Your time would still be the same because you're not changing the thickness.


----------



## ncdodave (Jun 19, 2009)

Good early morning!
smoking half racks take the same amount of cooking time as full racks. stick with your routine and you'll be ok. I'm firing up my smokin' pro for some buts and ribs for my wifes grad party and will be doing full racks for about 5 to 6 hours myself also besides the butts.


----------



## richoso1 (Jun 19, 2009)

I smoke them both ways, trimmed and not trimmed. Time is the same. When I smoke them without the foil, they don't come out as tender, and a little drier. I've done them on a Brinkman bullet and on my GOSM big block.

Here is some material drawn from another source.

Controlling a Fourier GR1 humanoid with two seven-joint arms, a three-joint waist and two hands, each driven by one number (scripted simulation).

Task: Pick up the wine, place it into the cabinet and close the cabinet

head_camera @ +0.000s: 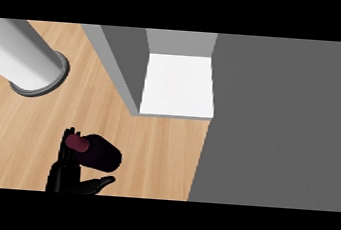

Have a great smoke my friend.


----------



## plj (Jun 19, 2009)

half or full rack, same amount of time. 
I like foiled better - moister meat.


----------



## harrylips (Jun 19, 2009)

Yep, Im not going to tell you anything you haven't already heard.  Same time...


----------



## benjaminr (Jun 19, 2009)

Mine didnt fit in my masterbuilt 30" so i just stuffed them in. They shrunk and I ate them.


----------



## dom (Jun 19, 2009)

Thanks for the info!!


----------



## bigsteve (Jun 20, 2009)

Yeah, like everyone said, no time differance.  I can't fit whole St. Louis racks on my Brinkman.  So I sometimes cut them in half, or sometimes put the both of them full size in a horse shoe shape in my rib rack.    Before I had a rib rack, instead of cutting them and laying them flat, I stood them on edge and made a circle out of them.  I have some skewers from a rotissorie I have in the house, to hold them together until they cooked some.  I know that's not what you asked, but I'm in a chatty mood I guess.


----------



## dinozoot (Jun 20, 2009)

An alternative to cutting them is to curve them or you can "crown" the racks by bending htem until the ends meet and secure with skewer then stand them up.


----------